Which of the lines below contain the string "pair"? Pull each one out of the data.
------------------------------------------------
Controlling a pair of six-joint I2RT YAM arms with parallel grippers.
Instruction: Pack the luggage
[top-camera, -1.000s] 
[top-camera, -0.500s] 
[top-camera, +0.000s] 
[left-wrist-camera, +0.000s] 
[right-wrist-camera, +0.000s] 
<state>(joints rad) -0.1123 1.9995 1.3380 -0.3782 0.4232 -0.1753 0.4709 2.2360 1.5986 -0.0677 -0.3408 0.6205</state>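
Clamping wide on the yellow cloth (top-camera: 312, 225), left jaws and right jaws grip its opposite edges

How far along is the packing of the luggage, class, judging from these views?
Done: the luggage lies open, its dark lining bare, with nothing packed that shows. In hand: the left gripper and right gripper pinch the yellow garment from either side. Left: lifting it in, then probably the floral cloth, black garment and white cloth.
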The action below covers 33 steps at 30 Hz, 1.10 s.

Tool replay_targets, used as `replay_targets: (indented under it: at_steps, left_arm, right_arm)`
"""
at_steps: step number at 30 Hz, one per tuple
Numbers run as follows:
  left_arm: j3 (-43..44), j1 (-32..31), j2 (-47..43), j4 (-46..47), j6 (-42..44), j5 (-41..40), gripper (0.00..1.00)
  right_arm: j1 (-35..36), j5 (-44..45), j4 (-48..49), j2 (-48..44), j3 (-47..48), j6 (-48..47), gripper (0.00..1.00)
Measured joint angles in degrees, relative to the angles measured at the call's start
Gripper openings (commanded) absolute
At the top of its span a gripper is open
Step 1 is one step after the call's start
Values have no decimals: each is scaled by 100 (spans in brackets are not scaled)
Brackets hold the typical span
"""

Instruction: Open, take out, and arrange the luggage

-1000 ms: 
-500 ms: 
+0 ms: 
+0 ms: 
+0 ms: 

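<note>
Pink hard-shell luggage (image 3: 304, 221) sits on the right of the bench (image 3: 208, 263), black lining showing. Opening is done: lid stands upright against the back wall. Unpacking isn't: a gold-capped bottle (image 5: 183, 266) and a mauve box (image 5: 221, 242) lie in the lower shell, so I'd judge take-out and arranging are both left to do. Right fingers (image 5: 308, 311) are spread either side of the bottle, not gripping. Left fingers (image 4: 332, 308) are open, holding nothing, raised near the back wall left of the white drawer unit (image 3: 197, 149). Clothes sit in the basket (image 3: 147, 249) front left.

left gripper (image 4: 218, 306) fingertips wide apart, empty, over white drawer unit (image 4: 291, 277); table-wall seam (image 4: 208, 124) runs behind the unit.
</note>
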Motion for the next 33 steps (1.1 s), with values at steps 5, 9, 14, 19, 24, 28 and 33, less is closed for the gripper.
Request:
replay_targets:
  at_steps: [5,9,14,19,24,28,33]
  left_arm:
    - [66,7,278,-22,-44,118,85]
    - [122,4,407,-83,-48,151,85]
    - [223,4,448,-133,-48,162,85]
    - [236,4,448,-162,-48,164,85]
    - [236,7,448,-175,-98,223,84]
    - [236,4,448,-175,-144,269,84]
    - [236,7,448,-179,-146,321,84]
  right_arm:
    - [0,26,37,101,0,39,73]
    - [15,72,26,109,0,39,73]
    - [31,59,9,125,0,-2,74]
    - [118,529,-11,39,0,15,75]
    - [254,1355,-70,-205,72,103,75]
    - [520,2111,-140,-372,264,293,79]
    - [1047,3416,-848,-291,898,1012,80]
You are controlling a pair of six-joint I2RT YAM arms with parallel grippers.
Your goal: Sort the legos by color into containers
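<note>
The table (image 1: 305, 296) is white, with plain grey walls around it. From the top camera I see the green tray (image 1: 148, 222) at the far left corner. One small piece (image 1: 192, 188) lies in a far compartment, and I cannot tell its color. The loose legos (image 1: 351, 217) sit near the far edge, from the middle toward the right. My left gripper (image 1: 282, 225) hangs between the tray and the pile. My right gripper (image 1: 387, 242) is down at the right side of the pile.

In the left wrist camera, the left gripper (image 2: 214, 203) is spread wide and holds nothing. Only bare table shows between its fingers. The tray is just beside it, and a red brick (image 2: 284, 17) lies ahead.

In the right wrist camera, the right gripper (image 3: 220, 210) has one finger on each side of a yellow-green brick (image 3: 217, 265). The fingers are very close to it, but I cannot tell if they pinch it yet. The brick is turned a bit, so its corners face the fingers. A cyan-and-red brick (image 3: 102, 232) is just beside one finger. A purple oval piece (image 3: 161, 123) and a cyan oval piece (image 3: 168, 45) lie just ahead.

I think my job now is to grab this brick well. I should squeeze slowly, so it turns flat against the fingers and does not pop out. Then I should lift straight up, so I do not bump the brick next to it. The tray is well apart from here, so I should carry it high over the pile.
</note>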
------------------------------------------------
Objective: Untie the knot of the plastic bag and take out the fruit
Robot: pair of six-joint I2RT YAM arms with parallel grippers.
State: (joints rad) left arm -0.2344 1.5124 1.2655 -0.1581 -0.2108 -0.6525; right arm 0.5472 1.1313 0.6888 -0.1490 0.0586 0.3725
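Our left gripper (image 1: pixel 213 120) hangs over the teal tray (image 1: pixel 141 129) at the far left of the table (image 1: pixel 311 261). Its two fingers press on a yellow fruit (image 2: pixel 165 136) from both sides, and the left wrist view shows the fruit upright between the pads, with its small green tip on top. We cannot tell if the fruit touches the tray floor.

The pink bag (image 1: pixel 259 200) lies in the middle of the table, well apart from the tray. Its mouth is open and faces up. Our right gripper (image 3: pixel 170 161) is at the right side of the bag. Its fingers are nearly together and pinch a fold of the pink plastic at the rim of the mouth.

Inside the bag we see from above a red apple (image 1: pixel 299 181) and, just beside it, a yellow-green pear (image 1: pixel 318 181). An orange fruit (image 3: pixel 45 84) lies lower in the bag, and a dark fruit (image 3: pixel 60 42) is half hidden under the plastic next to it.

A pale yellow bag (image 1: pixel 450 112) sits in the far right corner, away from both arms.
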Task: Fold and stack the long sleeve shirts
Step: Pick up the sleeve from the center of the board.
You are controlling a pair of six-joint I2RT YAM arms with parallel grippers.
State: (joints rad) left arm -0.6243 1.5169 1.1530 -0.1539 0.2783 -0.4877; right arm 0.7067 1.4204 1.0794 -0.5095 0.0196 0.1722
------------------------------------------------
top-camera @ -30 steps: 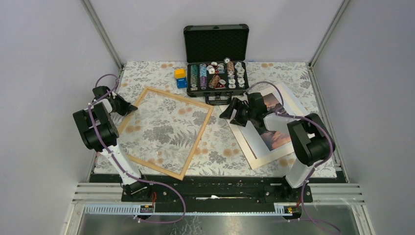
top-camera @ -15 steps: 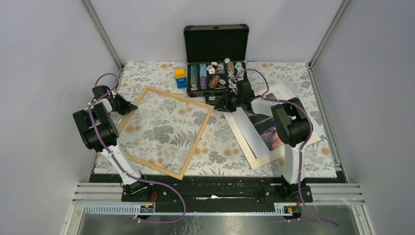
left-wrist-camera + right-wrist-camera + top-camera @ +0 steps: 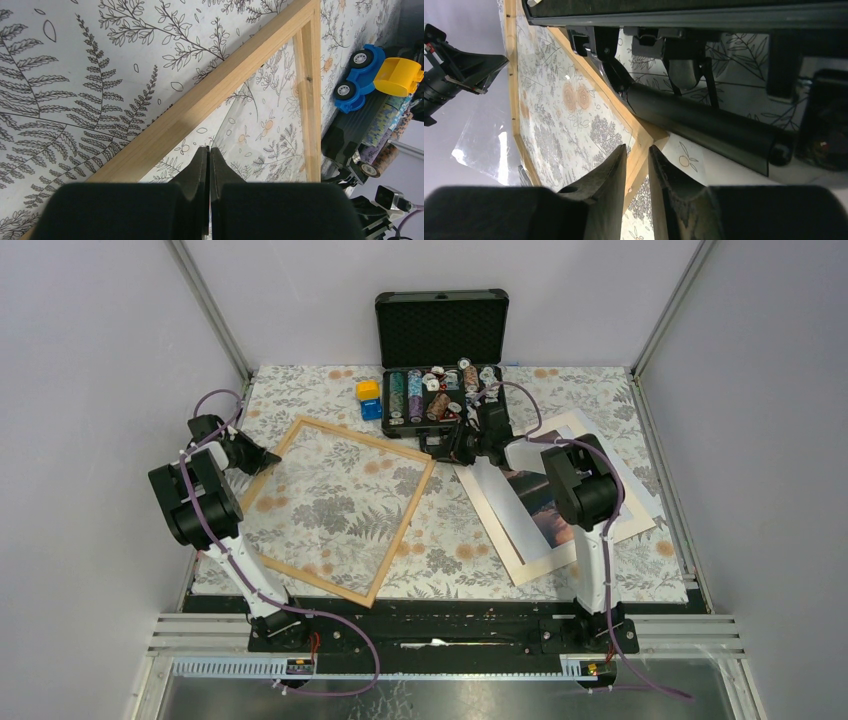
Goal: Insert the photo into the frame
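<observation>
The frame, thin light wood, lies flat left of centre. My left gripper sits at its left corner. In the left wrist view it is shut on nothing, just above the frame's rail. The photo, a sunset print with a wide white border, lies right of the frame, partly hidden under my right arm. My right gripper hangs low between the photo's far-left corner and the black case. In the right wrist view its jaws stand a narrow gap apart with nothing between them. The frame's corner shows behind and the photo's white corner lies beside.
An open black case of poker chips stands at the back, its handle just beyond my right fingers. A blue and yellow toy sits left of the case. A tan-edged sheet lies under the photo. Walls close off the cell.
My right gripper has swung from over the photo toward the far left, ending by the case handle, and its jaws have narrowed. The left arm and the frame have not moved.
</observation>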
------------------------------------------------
• **ANSWER SECTION**:
Controlling a pair of six-joint I2RT YAM arms with parallel grippers.
You are controlling a pair of six-joint I2RT YAM arms with parallel grippers.
Robot: pair of six-joint I2RT YAM arms with parallel grippers.
You are controlling a pair of six-joint I2RT YAM arms with parallel grippers.

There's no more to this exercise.